Recentemente, vimos nas redes sociais a divulgação de vestígios de caça encontrados no Parque Estadual do Turvo e, também, a divulgação de algumas ações realizadas pelos guarda-parques. Ao perceberem o ocorrido as pessoas se surpreendem, reagem com indignação, pedem soluções, execram os caçadores. Isso é excelente! A sociedade precisa saber o que está acontecendo nas Unidades de Conservação e apoiar, cobrar, agir com cidadania para que as coisas melhorem ou se mantenham bem. Talvez estejamos falhando ao não deixar as pessoas que nos acompanham mais bem informadas sobre o que acontece, já que acompanhamos de perto e atuamos em diversas UC.
Essa mesma surpresa e indignação o Instituto Curicaca teve quando, no início de 2019, começou a atuar presencialmente no Parque numa parceria com o WWF Brasil. Antes disso, fazíamos mais um acompanhamento social a distância e algumas inserções específicas, como na motivação à criação do conselho. Agora, estamos direcionados à conservação da onça-pintada e de outros grandes mamíferos que ocupam a área, alguns na sua única ocorrência no Rio Grande do Sul. O parque é um local importante para o Corredor Trinacional do maior felino das américas, estratégia na qual atuamos em cooperação há vários anos. E foi aí que nos demos conta de como a caça é intensa naquela área protegida. São inúmeros os relatos que recebemos, como esse das carcaças encontradas, que inclusive são de um acampamento antigo, pelo que interpretam especialistas. A situação é gravíssima. Em outubro de 2018 uma onça-pintada foi caçada dentro do Parque, meses depois outra foi caçada do lado argentino. Poucos sabem disso. A caça ali é histórica e a sua persistência e até agravamento nos leva a referir, com tristeza, que se trata de um "campo de caça".

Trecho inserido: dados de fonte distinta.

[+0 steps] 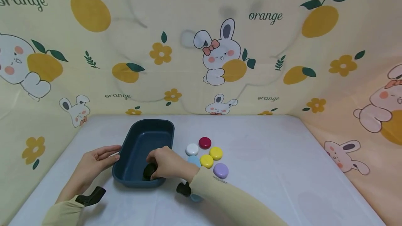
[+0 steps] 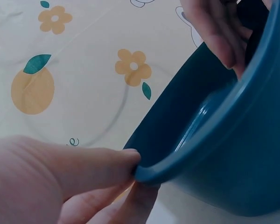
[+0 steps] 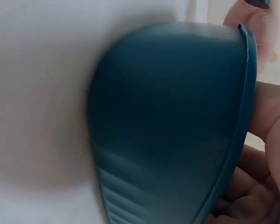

O que descobrimos também, e isso os caçadores já sabem, o que não traz problema em divulgar, é que os guarda-parques tem poucas condições de fazer o enfrentamento aos criminosos. O efetivo não tem armamento suficiente e pelo menos a metade não possui treinamento atualizado para o uso de armas de fogo. Uma ação mais efetiva e segura só acontece com a cooperação da Patrulha Ambiental de Três Passos, que possui condições de revide caso sejam alvo de tiros por caçadores surpreendidos. Por isso, é que a maior parte das ações de fiscalização realizadas pelos guardas é no Rio Uruguai, em busca de redes de pesca, o que mais aparece nas redes sociais. Eles sequer podem fiscalizar durante a noite, quando a possibilidade de prender criminosos seria mais efetiva, pois a administração da Sema não permite que trabalhem fora do horário diurno e nem paga hora extra. Isso os caçadores também sabem. Essa situação tem sido denunciada por nós internamente à Secretaria e externa aos órgãos de controle.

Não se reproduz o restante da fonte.